What is extreme phenotype sequencing? Taking STEPS to improve genome-wide association studies
Sequencing the genomes of patients to pinpoint disease-causing genes is a powerful technology that is leading to new treatments. Genome-wide association studies (GWAS) are able to find thousands of genetic variations associated with diseases and other traits.
Genetic origins of disease: finding a needle in a stack of needles
A major challenge in genome-wide association is designing epidemiological and clinical studies to include all the traits that offer clues to deciphering the genetic origins of a disease pathology. First, there is the problem of deciding which patients to sequence. Also, it’s difficult to identify the culprit genes when one disease is caused by multiple genetic mutations. It’s like trying to find a specific needle in a stack of needles. In the context of spotting gene mutations, you need to find more than just the obvious answer.
Secondary insights into genetic origins of diseases?

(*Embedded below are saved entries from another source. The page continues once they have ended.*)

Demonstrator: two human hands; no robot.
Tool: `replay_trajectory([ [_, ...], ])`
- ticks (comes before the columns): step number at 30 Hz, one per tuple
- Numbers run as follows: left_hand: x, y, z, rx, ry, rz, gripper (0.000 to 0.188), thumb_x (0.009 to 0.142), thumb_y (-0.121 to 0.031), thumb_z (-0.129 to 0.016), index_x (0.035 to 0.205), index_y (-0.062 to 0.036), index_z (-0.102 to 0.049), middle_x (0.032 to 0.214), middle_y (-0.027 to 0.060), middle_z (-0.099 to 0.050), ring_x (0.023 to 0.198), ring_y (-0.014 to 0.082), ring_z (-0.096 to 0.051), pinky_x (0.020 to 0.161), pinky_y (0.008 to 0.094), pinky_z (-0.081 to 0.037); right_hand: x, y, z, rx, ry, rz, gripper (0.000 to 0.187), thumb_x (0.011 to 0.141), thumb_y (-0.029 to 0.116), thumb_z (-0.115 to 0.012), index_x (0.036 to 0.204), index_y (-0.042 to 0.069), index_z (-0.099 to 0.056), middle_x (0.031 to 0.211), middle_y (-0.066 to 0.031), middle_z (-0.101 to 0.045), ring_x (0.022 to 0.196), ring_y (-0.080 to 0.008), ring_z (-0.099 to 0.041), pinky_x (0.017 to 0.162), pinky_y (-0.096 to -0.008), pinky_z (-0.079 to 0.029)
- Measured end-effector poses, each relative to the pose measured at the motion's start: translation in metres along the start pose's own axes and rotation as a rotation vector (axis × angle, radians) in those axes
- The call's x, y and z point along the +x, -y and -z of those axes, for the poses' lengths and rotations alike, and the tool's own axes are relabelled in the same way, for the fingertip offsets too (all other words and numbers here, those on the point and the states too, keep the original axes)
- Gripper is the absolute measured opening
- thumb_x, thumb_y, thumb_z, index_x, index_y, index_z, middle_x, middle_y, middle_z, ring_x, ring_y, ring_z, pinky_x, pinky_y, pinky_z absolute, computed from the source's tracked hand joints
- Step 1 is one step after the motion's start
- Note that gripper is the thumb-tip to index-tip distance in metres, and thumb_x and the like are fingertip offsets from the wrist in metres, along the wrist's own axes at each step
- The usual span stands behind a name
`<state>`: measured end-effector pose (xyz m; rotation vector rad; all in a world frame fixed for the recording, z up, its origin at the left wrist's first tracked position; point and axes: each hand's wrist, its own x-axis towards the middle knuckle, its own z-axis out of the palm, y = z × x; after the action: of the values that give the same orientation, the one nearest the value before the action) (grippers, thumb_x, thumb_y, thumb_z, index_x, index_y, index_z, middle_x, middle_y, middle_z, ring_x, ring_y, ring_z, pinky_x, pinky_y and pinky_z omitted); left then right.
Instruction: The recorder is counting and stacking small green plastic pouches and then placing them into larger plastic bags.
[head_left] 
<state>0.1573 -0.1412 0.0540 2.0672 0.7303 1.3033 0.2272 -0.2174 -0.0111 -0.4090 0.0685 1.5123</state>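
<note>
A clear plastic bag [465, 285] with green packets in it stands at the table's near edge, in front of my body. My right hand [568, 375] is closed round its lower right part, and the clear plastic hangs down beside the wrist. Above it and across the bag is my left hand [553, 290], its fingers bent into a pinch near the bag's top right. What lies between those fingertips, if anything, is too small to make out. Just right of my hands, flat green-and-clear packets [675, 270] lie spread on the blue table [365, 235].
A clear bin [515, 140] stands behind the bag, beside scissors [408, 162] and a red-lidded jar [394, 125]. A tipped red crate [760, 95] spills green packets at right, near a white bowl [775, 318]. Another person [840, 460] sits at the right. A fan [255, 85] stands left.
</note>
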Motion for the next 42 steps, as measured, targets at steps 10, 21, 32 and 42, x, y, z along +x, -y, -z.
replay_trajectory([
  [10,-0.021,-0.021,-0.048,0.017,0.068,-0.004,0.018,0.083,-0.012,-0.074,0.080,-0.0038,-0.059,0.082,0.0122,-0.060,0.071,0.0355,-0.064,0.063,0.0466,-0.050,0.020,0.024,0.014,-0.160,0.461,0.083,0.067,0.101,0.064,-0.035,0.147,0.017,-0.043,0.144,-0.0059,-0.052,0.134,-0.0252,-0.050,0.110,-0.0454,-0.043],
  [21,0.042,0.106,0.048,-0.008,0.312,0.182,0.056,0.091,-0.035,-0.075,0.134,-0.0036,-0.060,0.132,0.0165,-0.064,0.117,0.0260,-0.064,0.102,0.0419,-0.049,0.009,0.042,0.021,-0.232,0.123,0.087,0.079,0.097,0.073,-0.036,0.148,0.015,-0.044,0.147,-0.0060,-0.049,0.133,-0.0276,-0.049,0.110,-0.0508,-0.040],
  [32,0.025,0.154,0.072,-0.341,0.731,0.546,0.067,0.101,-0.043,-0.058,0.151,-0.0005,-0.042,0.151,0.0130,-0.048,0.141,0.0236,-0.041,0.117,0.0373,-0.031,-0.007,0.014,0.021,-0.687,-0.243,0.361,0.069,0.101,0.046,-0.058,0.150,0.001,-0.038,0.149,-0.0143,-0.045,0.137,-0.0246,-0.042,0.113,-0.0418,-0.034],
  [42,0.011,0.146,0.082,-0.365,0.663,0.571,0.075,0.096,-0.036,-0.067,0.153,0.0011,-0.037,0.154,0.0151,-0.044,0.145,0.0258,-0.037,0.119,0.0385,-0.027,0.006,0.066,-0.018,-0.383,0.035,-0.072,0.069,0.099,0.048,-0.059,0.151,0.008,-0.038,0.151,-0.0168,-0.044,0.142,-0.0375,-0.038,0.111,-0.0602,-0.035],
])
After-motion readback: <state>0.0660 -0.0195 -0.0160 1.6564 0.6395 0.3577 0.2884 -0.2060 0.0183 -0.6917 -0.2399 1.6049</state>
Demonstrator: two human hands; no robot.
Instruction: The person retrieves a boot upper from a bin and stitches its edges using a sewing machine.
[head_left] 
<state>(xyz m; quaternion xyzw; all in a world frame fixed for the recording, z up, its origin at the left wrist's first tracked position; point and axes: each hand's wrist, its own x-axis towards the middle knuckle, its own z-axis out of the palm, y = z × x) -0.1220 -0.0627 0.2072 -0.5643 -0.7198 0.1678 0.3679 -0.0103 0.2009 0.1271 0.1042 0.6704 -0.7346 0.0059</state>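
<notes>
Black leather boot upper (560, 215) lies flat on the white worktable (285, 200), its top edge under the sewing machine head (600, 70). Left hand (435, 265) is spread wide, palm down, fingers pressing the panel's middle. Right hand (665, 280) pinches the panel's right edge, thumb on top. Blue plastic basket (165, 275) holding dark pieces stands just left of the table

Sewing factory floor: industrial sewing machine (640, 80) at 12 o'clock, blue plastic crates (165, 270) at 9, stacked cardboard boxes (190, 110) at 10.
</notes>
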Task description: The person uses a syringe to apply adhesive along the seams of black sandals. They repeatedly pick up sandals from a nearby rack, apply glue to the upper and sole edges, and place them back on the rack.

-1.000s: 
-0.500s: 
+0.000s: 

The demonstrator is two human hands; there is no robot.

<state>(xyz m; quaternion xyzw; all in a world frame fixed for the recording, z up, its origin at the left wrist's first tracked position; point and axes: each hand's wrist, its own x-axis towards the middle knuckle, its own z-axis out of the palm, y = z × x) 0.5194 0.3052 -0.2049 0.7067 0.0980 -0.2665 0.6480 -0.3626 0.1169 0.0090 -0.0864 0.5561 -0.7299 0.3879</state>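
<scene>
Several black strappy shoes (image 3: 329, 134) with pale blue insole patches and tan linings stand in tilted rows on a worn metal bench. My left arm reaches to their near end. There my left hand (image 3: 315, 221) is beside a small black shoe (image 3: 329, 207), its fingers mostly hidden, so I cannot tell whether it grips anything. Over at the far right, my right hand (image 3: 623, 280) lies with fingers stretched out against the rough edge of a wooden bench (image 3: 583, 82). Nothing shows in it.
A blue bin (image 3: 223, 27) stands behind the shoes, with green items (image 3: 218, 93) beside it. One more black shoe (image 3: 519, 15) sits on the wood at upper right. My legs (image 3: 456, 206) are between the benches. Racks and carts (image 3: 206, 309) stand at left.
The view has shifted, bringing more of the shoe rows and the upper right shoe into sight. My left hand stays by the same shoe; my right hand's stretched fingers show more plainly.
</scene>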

Let’s use searching for genes that cause high blood pressure as an example. To reduce the cost of whole sequencing, one way to narrow the number of patients would be to sequence the genomes of only the patients with the highest blood pressure and the patients with the lowest blood pressure. Called extreme phenotype sequencing, such data would offer insights into the genetics of high blood pressure. This approach has proven promising for detecting the complex genetic origins of diseases.
Besides blood pressure, additional secondary traits to consider could be cardiovascular disease or renal disease. Secondary trait association testing without considering the extreme phenotype sequencing design introduces the risk of false-positives, meaning some of those genetic variants identified may not have a valid association with the secondary traits. What if you create biostatistical methods that avoid false-positives?
A STEP in the valid and robust direction
Our methods enable researchers designing extreme phenotype sequencing studies to perform “secondary trait association testing.” This process produces the maximum likelihood that the patients who are chosen for sequencing based on a primary trait correlated with secondary traits offer the greatest chance of being genetically relevant to the study.
Published in the journal Biostatistics, our process is a novel secondary trait analysis method researchers can apply to achieve valid genetic association analysis. We dubbed our technique “STs under EPS designs,” or STEPS.
For this publication, we looked at a disorder called benign ethnic neutropenia, a natural condition of abnormally low white blood cells, as an example to evaluate the performance of STEPS.
Genetic studies of neutropenia use white blood cell count as a primary trait. For example, in its extreme phenotype sequencing effort, our project selected subjects with the lowest and highest white blood counts to decipher the genetics of neutropenia. What about platelet count, those cell fragments that cause clotting, based on these available data? We used different statistical methods to identify genetic variations associated with secondary traits that are correlated with a primary trait.
Our method found more genetic variants
In our demonstration, we used about 1,000 samples from people with benign ethnic neutropenia to show the performance of STEPS. We considered seven secondary traits, including platelet count, in the analysis. To test the methods, we divided the identified genetic variants into three groups with high, moderate and low possible correlation with secondary traits based on existing results on GWAS catalog. Our STEPS method identified more genetic variants that were highly possible correlated with secondary traits than the other methods. This demonstrated our method was more valid and robust for identifying genetic variants associated with secondary traits that are correlated with the disorder.
We made STEPS publicly available so any researcher can apply this process to their data and determine whether their secondary trait analysis is valid.